● **What is expected**
All lines from the one containing "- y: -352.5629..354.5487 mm" through the end of the data below must be reproduced exactly, and no others.

● **Task data**
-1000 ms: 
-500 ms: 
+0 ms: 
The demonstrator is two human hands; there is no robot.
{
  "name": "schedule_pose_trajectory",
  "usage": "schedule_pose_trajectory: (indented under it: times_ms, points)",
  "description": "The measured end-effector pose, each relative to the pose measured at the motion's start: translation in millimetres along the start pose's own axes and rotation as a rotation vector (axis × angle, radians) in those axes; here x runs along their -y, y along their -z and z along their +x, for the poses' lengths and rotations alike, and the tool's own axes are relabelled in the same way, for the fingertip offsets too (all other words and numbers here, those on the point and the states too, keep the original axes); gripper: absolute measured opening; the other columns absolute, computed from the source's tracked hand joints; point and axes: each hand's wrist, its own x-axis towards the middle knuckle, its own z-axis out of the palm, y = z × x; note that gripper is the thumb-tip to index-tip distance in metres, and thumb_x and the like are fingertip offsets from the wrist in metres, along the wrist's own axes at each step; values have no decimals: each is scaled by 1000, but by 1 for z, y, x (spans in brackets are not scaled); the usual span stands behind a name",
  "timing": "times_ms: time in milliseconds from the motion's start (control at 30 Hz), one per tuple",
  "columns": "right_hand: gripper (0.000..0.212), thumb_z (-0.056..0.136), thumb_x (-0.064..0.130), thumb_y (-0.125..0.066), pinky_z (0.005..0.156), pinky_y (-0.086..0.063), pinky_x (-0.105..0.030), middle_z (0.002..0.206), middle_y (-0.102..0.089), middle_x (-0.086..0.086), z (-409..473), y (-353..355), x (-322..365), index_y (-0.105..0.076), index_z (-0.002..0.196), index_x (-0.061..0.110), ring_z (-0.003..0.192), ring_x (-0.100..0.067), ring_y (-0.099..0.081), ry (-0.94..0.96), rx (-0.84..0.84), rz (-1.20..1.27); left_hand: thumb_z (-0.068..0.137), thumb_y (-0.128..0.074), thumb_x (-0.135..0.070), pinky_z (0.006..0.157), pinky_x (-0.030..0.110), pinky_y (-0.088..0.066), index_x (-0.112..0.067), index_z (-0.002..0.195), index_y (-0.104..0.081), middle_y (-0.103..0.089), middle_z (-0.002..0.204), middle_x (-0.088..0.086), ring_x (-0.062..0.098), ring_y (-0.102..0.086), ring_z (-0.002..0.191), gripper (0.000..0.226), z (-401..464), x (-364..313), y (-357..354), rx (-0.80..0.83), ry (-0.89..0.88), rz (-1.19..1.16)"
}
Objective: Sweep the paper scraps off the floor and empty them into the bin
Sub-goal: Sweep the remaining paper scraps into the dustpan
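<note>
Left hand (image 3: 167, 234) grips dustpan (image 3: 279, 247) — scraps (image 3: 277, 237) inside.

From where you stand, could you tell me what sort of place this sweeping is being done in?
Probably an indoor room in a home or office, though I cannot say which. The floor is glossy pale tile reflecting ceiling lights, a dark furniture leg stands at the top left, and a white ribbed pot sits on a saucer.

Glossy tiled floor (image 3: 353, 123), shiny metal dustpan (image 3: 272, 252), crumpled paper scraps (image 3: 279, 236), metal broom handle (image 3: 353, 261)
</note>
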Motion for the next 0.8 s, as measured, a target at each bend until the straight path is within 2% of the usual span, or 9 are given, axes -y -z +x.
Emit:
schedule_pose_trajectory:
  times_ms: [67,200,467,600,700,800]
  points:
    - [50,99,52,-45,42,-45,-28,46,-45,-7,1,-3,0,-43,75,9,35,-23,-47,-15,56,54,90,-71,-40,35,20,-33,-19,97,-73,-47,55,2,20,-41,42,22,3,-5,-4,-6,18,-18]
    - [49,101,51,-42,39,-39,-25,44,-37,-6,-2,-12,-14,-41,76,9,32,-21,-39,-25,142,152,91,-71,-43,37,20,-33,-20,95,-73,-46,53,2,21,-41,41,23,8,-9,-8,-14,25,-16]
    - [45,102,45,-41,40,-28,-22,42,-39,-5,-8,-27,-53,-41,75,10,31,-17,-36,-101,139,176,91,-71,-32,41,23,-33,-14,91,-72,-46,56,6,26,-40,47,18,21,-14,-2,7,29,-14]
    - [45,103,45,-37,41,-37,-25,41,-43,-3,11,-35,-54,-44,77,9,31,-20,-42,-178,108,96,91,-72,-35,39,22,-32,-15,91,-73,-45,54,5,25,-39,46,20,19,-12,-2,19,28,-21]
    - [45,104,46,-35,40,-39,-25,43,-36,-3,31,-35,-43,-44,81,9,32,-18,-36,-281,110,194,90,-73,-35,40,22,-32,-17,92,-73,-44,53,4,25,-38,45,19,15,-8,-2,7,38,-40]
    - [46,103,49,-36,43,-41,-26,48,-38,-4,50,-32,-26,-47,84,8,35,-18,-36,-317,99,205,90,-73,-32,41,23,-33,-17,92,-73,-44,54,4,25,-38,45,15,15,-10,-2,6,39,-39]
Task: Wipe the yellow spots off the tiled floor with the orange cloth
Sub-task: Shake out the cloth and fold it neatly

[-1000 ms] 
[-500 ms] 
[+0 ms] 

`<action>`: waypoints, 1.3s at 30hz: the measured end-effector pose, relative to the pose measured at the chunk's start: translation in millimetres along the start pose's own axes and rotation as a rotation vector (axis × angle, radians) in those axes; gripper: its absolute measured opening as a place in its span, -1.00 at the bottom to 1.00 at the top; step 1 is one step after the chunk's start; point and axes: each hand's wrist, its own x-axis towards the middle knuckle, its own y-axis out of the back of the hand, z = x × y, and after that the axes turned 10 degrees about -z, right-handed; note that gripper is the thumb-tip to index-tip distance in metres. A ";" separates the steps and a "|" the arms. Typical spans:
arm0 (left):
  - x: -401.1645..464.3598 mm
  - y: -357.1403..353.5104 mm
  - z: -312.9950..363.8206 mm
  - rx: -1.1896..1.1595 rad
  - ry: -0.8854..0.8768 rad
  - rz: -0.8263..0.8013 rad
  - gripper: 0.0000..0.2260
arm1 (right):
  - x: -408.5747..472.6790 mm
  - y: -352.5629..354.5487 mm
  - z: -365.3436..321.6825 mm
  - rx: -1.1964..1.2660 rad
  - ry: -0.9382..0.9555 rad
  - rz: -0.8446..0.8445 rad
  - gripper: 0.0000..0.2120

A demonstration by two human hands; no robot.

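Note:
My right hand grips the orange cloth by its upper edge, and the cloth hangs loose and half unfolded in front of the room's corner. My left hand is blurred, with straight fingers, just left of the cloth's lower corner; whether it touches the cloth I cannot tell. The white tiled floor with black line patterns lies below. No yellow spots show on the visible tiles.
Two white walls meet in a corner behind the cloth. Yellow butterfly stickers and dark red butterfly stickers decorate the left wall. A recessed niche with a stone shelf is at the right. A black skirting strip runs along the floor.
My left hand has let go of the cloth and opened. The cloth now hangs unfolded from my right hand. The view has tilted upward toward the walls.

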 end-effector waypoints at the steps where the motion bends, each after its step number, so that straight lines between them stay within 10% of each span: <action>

● **Finished exercise**
  - y: -352.5629..354.5487 mm
  - z: -365.3436..321.6825 mm
  - rx: -1.1964..1.2660 rad
  - ry: -0.9382..0.9555 rad
  - rz: -0.8446..0.8445 rad
  - gripper: 0.0000..0.2120

A demonstration by two human hands; no robot.

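Note:
My right hand grips the orange cloth by its upper edge, and the cloth hangs loose and half unfolded in front of the room's corner. My left hand is blurred, with straight fingers, just left of the cloth's lower corner; whether it touches the cloth I cannot tell. The white tiled floor with black line patterns lies below. No yellow spots show on the visible tiles.
Two white walls meet in a corner behind the cloth. Yellow butterfly stickers and dark red butterfly stickers decorate the left wall. A recessed niche with a stone shelf is at the right. A black skirting strip runs along the floor.
My left hand has let go of the cloth and opened. The cloth now hangs unfolded from my right hand. The view has tilted upward toward the walls.
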
 end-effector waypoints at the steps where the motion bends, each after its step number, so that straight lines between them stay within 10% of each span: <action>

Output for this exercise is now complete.